For-profit health clubs like his are disadvantaged, Steven claims, because they must compete against entities like the Y’s, which don’t pay property taxes. Unreckoned in this demonization are the community services provided by such organizations. In Wichita, for example, the YMCA reportedly provided more than $10 million in free or reduced services during 2012.
Last year, Steven and his allies had hoped to encourage legislation that would tax nonprofits, a strategy that didn’t pan out. When the health-club bill was introduced this session, it also contained a provision for an exemption from sales taxes, which was stripped from the bill. The sales-tax exemption would have reduced state revenues by $3.4 million, whereas the property-tax break would cost the state just $200,000.
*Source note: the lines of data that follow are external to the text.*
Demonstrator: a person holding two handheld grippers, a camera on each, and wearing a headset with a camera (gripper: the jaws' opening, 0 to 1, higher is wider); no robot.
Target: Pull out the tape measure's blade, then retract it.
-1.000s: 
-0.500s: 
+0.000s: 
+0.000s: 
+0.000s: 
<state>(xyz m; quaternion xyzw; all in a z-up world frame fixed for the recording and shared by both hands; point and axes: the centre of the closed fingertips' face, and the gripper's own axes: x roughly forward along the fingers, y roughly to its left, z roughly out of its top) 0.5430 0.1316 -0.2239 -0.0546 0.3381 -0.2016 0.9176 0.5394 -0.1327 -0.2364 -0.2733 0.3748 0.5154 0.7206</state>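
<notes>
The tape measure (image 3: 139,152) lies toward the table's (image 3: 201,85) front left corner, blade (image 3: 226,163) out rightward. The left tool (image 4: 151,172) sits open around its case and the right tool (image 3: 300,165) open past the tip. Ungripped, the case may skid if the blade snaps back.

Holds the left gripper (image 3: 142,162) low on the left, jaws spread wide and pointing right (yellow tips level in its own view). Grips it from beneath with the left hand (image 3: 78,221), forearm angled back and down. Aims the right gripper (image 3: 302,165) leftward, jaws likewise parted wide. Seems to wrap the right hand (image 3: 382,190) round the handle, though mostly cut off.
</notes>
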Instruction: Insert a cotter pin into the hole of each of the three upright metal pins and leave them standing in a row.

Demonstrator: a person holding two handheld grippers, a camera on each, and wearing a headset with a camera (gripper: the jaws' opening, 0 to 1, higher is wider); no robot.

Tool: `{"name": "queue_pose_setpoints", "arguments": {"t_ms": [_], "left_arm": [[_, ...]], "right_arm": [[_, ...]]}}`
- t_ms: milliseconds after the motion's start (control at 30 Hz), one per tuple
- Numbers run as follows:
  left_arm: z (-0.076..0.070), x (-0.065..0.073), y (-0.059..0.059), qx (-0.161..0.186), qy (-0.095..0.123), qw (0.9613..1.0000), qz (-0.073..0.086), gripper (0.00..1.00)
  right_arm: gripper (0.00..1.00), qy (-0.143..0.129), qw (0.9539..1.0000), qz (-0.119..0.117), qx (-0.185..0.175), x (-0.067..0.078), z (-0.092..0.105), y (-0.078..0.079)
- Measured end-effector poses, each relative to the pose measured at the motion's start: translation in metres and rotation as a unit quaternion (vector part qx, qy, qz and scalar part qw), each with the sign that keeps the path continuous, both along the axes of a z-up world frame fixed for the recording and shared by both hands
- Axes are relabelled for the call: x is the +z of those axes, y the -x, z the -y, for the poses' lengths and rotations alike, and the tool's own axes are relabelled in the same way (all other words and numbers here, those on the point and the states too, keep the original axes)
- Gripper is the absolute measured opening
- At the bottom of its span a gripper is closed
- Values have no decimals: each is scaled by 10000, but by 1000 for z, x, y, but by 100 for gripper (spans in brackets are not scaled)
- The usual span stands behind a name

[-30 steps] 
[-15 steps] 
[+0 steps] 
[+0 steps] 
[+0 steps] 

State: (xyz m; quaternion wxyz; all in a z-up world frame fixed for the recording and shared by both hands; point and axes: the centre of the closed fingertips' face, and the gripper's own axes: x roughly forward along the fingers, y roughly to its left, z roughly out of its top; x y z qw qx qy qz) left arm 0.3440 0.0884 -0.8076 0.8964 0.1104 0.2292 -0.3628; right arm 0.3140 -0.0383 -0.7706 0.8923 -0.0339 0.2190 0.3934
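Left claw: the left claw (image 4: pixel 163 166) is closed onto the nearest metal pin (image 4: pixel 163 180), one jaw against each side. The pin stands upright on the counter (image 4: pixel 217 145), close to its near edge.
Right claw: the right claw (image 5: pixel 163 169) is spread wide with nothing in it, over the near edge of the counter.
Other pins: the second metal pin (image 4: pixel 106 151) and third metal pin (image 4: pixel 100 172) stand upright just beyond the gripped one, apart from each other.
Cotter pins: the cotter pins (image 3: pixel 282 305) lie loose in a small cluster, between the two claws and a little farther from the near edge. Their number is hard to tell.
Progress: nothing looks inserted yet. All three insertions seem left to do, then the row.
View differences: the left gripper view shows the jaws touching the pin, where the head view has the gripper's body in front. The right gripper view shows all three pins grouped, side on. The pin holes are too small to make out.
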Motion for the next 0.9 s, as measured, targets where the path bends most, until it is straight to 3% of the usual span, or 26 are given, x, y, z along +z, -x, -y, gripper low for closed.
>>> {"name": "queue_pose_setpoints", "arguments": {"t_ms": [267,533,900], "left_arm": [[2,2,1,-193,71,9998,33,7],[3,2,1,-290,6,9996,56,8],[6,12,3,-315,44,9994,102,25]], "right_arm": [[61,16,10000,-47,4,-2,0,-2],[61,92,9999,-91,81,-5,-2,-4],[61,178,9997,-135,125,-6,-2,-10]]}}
But the real cost of a property-tax break like this one isn’t measured at the state level but in local government offices across the state. Taking nearly 200 health clubs off the local property-tax rolls would deprive cities and counties of revenue, while school districts, which are most dependent on property taxes, would take the biggest hit.
Surprisingly, lawmakers who believe for-profit health clubs are being treated inequitably see a remedy in increasing the burden on homeowners and other local taxpayers. These are the same taxpayers who are funding local recreation facilities, which also are cited as unfair competition for health clubs.
It’s unfortunate that health clubs, which raise awareness of the need for fitness and generally are a community asset, sometimes struggle financially. But nonprofit health clubs are certainly nothing new.
Lawmakers also might consider whether a tax exemption like the one proposed for health-club businesses would obligate them to offer tax breaks to other for-profit enterprises that perceive competition from nonprofits or government services.
Regardless of what, if anything, the House does with the bill, the health-club tax-break story will have offered a riveting diversion from the usual news from Topeka.